§ **Problem description**
The required output is a verbatim transcription of the listing, pictures excluded.

---

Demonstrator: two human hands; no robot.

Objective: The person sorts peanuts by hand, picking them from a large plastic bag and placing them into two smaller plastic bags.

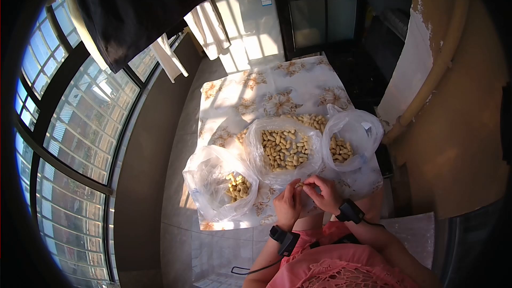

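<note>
A single peanut [300, 184] is pinched just above the near table edge between the curled fingertips of the left hand [288, 204] and the right hand [324, 193], both closed on it, seemingly so that it is gripped from two sides. Three thin, crinkled clear plastic bags are kept spread open, probably for easy reach: the middle bag [265, 166] is heaped with pale, knobbly pods, the left bag [205, 173] and right bag [356, 128] hold less, all on a smooth floral tablecloth [266, 90]

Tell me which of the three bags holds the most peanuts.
The middle bag, beyond the peanut that the left hand and right hand pinch: peanuts cover its bottom. The left bag and right bag hold small heaps.
</note>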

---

§ **Reply to the task**
Demonstrator: two human hands; no robot.

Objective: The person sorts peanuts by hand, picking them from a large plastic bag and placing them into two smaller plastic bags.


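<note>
A single peanut [300, 184] is pinched just above the near table edge between the curled fingertips of the left hand [288, 204] and the right hand [324, 193], both closed on it, seemingly so that it is gripped from two sides. Three thin, crinkled clear plastic bags are kept spread open, probably for easy reach: the middle bag [265, 166] is heaped with pale, knobbly pods, the left bag [205, 173] and right bag [356, 128] hold less, all on a smooth floral tablecloth [266, 90]

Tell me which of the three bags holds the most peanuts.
The middle bag, beyond the peanut that the left hand and right hand pinch: peanuts cover its bottom. The left bag and right bag hold small heaps.
</note>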

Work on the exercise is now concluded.